The name means "honey-sweetness" in the Yoruba language of West Africa, and indeed honey is an ingredient found in many of the brand's products for black skin and natural hair. Oyin Handmade eschews silicones, sulfates, parabens, petroleum and animal testing. It offers products including "The Juices" which are herbal leave-ins for hair, "Funk Butter" natural deodorant and "Noashatall" cocoa butter lotion.
It's all about the BRWNGRLMGC with this high-quality vegan nail polish brand created by Rachel James, BRWNGRLMGC being the indie brand's best-selling collection of nude polishes intended to flatter medium to dark skin. Another editors' fave from Pear Nova: Michelle Our Mama, a luscious latte shade.
Learn: DIY Vegan Hair Masks to Try
People of Color Beauty
Founder Jacqueline Carrington founded People of Color Beauty she noticed a lack of nail polish colors suited to her deeply pigmented skin tone. Her passion for nail polish sparked after her daughter, Monroe, came home from grandma’s house with her nails painted. People of Color Beauty nail polishes offers a variety of colors that are non-toxic, vegan, and cruelty free.
"Soul food for the skin" is the motto of this woman-owned, black-owned skin care brand that celebrates the ancestral memory of the African diaspora. Founder Niambi Cacchioli is a world-traveller and historian who creates conscious products serving the ultimate purpose of transmitting culture, generation to generation.
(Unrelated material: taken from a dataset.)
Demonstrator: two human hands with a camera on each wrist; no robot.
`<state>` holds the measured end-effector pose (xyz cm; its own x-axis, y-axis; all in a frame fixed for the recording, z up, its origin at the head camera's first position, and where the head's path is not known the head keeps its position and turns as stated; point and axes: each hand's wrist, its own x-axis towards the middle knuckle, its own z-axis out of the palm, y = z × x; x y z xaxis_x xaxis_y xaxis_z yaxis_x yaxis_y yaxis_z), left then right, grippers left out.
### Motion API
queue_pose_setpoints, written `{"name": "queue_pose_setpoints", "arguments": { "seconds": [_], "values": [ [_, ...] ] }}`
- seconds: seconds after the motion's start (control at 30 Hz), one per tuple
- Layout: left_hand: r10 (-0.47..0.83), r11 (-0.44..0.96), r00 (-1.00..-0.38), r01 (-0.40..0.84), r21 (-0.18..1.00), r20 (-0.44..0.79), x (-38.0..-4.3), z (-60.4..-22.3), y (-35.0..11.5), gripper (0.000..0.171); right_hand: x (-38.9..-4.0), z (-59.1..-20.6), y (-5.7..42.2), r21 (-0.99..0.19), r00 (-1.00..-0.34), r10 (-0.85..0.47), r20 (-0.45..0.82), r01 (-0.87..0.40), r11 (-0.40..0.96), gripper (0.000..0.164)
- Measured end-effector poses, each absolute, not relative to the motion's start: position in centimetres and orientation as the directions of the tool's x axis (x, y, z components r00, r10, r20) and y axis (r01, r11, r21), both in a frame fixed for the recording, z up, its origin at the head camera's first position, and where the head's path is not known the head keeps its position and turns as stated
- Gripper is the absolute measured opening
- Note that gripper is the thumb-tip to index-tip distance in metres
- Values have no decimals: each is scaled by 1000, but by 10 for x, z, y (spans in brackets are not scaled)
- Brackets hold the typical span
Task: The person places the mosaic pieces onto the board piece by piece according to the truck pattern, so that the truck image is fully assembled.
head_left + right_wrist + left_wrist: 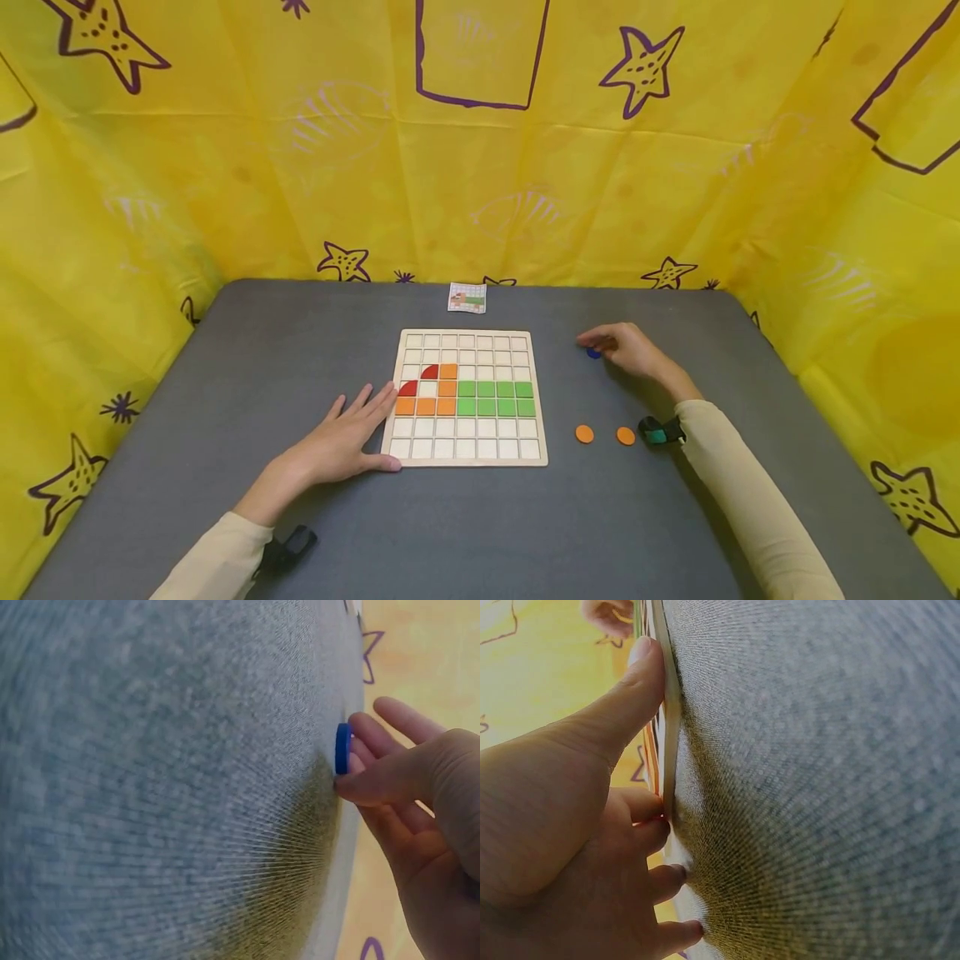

Pholk Beauty products treat conditions commonly experienced by skin of color, including dark spots and ingrown hairs.
Katonya Breaux founded Unsun Cosmetics after being frustrated with the lack of options in clean suncare for black women. Unsun provides no-residue mineral sunscreen options that are clean and free of potentially harmful ingredients like parabens, phthalates and oxybenzone.
Founded by esthetician and makeup artist Shalea Walker, Walker's Apothecary includes a botanicals-based skin care line including "Green Dream Sativa Face Cream", "The Breakdown Enzyme Oil Cleanser" and "Rose Geranium Toner." Although the founder claims no relation, students of African American history will resonate with the memory of Madam C.J. Walker, a black entrepreneur and activist who made her fortune developing and marketing her own line of cosmetics and hair care products for black women at the turn of the 20th century. The Guinness Book of World Records lists her as the first female self-made millionaire in American history.